> **Work to complete**: What is needed is an exact reproduction of the listing, without its pictures.
++++++++++++++++++++
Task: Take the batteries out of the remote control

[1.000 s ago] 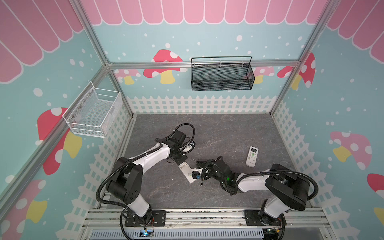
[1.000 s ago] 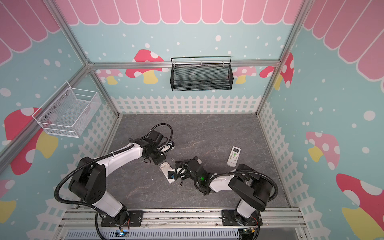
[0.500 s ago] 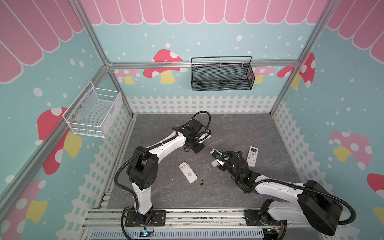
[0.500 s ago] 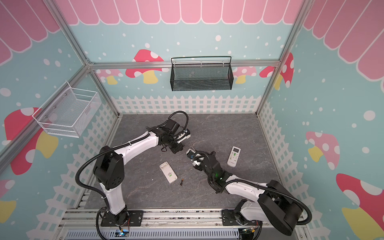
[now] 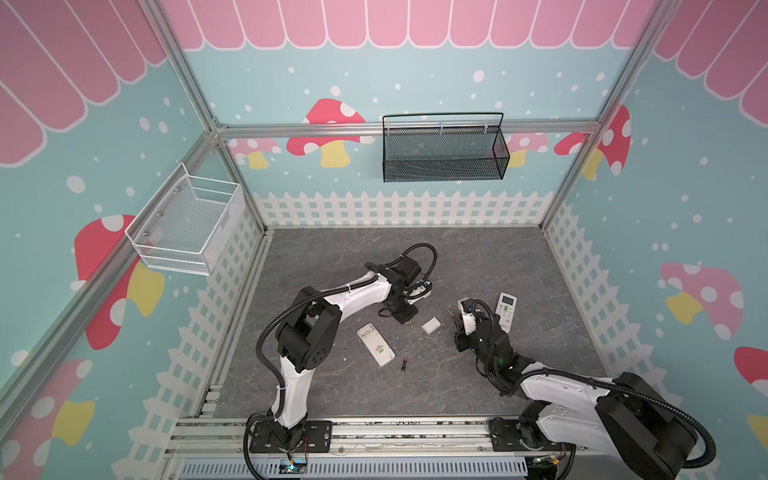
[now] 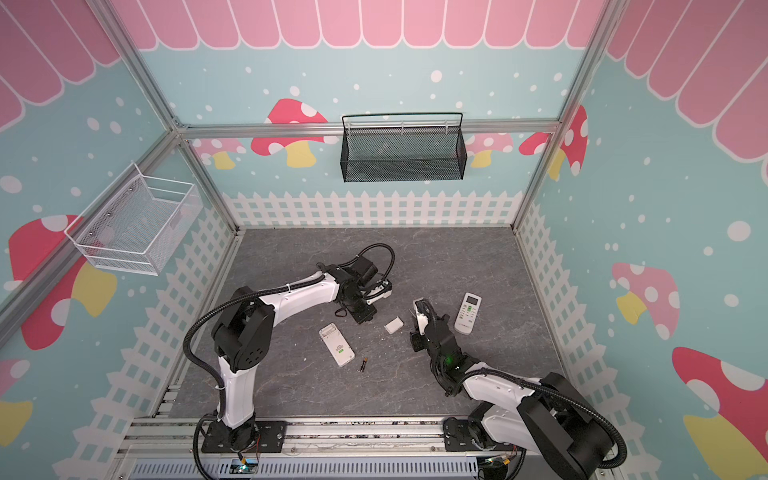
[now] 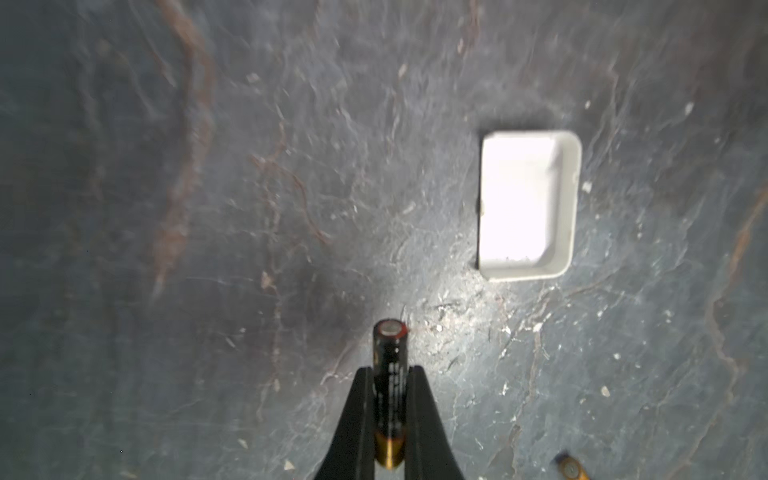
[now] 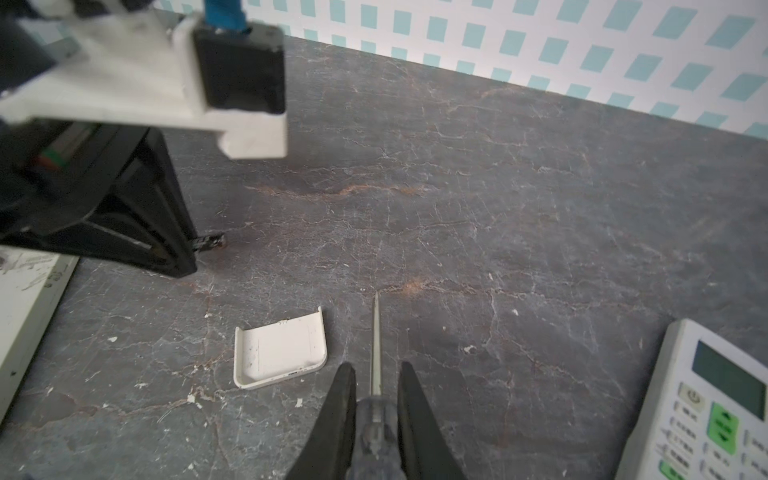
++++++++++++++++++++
> **Exercise output**:
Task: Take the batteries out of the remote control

[1.000 s ago] 
[1.000 s ago] 
[0.500 s ago] 
[0.500 s ago] 
[now] 
[now] 
[now] 
[now] 

There is no more to the answer.